M. Forgeard a été mis en examen (inculpé) et placé sous contrôle judiciaire après 35 heures de garde à vue dans les locaux de la brigade financière à Paris. Les juges considèrent qu'il y a des "indices graves et concordants" laissant penser que M. Forgeard a financièrement tiré partie d'informations privilégiées sur le groupe d'aéronautique et de défense, fin 2005 et début 2006, en vendant pour 4,3 millions d'euros de stock-options peu avant la chute du cours en bourse.
Outre le versement d'une caution d'un million d'euros, le contrôle judiciaire de M. Forgeard lui interdit d'entrer en contact avec son ancien directeur de cabinet. Cet ancien directeur de cabinet, un homme de 51 ans, également chargé du suivi de l'activité de l'avionneur Airbus chez EADS, a été récemment entendu durant une trentaine d'heures par des policiers de la Brigade financière de Paris dans le cadre de l'affaire.

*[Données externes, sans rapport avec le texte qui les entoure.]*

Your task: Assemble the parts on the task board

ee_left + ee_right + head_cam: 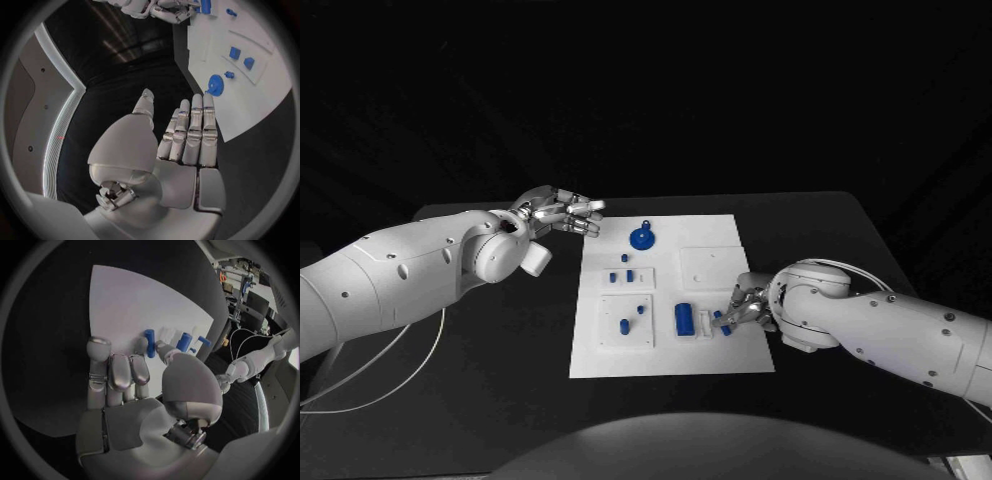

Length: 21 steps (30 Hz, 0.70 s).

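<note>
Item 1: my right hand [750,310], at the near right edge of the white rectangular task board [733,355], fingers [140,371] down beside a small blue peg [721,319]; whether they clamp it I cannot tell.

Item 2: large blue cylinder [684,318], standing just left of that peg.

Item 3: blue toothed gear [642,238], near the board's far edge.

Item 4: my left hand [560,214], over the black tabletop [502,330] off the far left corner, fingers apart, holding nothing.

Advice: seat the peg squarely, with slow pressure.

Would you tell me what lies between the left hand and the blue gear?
Nothing: in the head view, only bare board edge and black table separate the left hand from the blue gear.
</note>
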Motion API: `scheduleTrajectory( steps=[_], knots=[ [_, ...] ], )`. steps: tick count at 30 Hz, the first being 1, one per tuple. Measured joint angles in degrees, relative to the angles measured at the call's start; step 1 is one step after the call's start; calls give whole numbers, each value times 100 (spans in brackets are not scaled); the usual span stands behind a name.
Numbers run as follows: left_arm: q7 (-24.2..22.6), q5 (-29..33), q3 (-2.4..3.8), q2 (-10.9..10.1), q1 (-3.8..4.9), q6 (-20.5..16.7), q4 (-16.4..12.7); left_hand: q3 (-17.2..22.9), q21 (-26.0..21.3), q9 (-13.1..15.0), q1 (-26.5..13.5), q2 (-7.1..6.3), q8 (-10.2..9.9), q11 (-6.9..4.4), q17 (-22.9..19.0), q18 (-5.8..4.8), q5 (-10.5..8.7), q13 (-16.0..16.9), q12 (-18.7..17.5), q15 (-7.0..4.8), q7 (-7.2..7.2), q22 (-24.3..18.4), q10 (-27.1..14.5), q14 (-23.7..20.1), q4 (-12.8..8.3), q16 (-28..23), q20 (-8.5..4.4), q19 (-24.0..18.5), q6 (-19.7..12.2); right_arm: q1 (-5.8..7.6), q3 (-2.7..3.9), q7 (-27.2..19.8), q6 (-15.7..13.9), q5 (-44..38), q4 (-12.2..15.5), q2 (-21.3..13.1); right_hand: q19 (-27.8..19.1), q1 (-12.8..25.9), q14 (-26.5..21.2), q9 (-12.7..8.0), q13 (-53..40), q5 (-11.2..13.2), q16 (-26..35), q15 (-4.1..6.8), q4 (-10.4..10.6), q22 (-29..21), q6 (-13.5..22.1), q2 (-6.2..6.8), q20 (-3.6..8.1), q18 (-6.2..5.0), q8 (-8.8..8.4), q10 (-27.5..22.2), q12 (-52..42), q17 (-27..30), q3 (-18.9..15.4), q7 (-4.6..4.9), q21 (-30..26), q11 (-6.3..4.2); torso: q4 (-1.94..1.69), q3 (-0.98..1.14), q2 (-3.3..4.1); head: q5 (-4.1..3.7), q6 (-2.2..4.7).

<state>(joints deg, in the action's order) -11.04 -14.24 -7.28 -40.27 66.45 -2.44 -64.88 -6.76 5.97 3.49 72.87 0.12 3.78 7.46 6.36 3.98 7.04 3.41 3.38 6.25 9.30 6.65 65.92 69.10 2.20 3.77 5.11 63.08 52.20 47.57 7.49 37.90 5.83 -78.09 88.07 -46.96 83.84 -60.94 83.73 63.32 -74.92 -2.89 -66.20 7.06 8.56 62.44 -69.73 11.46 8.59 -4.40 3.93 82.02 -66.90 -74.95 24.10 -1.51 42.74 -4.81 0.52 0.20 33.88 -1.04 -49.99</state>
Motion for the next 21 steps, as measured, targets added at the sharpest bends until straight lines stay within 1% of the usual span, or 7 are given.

Il ne fait pas partie de la liste des 17 dirigeants d'Airbus et d'EADS à qui l'Autorité des marchés financiers a envoyé des griefs pour avoir "manqué à une obligation d'abstention" en vendant leurs stock-options en novembre 2005 et en mars 2006 alors qu'ils détenaient des informations privilégiées. Ce dirigeant aurait cependant vendu lui aussi "quelques stock-options" à cette période et sur lesquels il a eu notamment s'expliquer au cours de sa garde à vue.